As a society, we are getting better at treating our pets like family. Unfortunately, we don’t always treat the loss of our furry family members with the gravity it deserves.
 
Losing your dog, especially after spending years or decades together, can honestly be just as painful as losing another human being. No matter the cause, grief can be different for everyone and for every situation of loss.
 
The pain of losing your pet may hit you all at once or wash over you in waves. Try to allow yourself plenty of time to process your loss and be sure to incorporate self-care as you do so:
 
  • Get some rest
  • Take a walk
  • Do what you need to truly take care of yourself
Sometimes you may even need additional help to work through the pain of losing your beloved pet. Very Well Health talks about support groups. Know that this is normal and totally okay.
 
Seek out a local support group or look for that additional emotional support online.
 
Consider using Rainbows Bridge, a virtual memorial home and grief support community for your departed fur baby. Whether furry, feathered or scaled, all are welcome.
 
There are even counselors and groups that exist to exclusively support bereaved pet owners, but you should find an outlet that works best for you and your individual grief.
 
Letting go of a loved one is never easy and that applies to beloved pets as well.
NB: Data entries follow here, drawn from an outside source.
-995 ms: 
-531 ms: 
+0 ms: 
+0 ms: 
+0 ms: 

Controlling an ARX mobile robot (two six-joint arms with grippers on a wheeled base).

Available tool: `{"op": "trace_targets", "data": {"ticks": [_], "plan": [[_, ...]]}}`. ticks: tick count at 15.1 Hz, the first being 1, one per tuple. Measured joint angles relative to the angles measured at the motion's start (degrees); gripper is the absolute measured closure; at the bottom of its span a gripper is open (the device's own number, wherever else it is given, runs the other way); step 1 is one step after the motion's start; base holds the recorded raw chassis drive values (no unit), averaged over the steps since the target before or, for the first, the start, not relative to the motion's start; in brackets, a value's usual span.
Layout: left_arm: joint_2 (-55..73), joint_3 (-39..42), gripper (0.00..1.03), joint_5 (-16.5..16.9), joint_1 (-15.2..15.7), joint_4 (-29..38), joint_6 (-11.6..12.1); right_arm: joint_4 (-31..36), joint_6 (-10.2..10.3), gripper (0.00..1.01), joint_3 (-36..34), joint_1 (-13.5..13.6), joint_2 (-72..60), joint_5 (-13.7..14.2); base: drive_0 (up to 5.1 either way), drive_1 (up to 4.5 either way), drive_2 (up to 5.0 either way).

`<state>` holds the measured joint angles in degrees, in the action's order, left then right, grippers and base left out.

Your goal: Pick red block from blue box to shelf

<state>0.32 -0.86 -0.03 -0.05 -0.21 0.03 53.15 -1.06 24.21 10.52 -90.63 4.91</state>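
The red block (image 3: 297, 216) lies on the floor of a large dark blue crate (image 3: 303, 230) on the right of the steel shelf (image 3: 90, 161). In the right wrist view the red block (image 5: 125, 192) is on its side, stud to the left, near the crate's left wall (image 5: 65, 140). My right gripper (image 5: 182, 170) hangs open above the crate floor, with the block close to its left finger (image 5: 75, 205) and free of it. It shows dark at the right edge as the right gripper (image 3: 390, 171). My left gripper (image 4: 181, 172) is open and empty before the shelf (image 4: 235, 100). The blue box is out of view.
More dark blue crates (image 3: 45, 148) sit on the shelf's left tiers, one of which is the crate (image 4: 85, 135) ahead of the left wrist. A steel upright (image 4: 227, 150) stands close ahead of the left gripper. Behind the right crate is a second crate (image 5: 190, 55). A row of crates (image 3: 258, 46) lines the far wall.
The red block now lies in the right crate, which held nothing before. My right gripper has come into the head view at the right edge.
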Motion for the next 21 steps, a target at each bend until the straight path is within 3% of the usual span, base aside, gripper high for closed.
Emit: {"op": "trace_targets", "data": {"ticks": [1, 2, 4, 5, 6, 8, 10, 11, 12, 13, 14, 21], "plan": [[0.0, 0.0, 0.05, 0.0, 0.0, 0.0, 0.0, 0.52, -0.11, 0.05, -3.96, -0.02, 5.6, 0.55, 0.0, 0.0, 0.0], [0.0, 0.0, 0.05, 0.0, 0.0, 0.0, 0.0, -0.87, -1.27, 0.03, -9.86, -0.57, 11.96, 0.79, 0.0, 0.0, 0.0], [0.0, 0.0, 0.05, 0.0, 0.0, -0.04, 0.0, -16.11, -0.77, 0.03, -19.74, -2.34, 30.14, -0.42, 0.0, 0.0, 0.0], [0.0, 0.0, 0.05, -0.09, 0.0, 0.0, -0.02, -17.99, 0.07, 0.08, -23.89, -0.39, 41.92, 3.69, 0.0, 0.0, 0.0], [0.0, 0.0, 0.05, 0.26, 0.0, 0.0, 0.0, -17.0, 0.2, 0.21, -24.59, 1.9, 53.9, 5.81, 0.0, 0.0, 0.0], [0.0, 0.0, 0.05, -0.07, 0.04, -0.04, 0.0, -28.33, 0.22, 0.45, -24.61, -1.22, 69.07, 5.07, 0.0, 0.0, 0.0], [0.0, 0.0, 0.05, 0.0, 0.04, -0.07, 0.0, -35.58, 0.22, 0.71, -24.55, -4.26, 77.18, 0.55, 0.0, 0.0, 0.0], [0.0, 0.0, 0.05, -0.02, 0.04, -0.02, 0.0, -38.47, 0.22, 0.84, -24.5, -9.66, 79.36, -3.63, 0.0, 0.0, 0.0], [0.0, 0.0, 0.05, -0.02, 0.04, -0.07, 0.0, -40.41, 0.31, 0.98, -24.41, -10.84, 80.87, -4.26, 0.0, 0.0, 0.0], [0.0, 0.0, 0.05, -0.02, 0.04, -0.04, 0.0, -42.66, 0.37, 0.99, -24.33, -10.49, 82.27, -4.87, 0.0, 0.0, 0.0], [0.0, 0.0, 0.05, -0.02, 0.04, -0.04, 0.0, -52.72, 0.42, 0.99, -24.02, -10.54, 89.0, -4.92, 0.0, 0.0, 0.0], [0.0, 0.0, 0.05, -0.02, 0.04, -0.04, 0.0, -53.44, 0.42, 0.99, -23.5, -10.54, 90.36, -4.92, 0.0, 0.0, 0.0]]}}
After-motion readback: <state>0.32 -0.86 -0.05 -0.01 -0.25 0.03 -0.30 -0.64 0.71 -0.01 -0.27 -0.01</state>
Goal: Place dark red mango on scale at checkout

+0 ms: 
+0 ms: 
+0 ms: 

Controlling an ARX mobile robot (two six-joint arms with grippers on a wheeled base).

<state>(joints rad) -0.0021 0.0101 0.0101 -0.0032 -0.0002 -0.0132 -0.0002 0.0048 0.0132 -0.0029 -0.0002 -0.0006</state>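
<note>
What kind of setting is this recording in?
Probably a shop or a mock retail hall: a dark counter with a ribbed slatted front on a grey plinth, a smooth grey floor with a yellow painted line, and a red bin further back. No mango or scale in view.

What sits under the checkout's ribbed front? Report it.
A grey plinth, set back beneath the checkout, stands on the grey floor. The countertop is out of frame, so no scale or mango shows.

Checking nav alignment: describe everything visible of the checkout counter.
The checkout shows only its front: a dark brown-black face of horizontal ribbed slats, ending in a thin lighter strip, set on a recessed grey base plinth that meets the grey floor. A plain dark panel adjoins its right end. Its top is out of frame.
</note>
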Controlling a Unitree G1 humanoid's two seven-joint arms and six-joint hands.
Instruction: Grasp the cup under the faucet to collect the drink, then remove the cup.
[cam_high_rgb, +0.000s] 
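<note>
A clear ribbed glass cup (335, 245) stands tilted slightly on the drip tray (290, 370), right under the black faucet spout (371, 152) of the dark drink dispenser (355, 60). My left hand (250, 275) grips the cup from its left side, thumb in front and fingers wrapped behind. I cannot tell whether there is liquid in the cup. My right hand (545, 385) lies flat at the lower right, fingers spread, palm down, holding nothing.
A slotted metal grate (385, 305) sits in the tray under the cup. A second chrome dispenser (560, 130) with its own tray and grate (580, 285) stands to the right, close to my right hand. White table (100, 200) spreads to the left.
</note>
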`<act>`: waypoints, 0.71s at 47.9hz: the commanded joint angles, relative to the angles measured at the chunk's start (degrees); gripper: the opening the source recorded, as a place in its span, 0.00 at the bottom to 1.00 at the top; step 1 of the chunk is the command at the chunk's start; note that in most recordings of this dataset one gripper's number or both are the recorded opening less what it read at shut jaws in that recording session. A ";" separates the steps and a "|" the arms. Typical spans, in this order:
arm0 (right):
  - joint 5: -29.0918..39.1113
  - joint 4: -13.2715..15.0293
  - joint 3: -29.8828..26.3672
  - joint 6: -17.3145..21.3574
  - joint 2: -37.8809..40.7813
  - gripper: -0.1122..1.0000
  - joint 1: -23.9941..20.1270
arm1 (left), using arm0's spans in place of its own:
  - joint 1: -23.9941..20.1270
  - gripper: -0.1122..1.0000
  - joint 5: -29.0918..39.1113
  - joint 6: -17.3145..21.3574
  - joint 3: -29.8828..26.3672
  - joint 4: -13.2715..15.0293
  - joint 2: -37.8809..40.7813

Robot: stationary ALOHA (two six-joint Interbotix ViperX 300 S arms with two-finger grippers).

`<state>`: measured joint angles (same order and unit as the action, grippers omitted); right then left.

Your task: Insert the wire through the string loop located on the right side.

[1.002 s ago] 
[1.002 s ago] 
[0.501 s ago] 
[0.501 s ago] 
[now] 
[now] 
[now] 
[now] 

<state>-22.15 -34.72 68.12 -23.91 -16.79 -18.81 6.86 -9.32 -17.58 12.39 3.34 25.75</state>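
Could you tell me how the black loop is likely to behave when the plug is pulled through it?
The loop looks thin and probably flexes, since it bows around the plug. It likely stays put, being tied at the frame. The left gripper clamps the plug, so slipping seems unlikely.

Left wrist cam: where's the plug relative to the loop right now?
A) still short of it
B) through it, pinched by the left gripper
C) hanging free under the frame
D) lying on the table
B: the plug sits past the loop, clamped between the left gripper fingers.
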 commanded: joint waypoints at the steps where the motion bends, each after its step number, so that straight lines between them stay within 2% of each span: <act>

Dealing with the loss of a pet; however, is inevitable when you choose to love an animal.
 
But to be honest, the pain of grieving your pet is worth the love, affection and joy you will experience during the years before. Cherish the time you have with your pet(s), provide the level of care your companion deserves and be mindful of the difference you were able to make in the life of such a noble beast.
 
That is really the best way you can honor the life of your pets and the life you live together.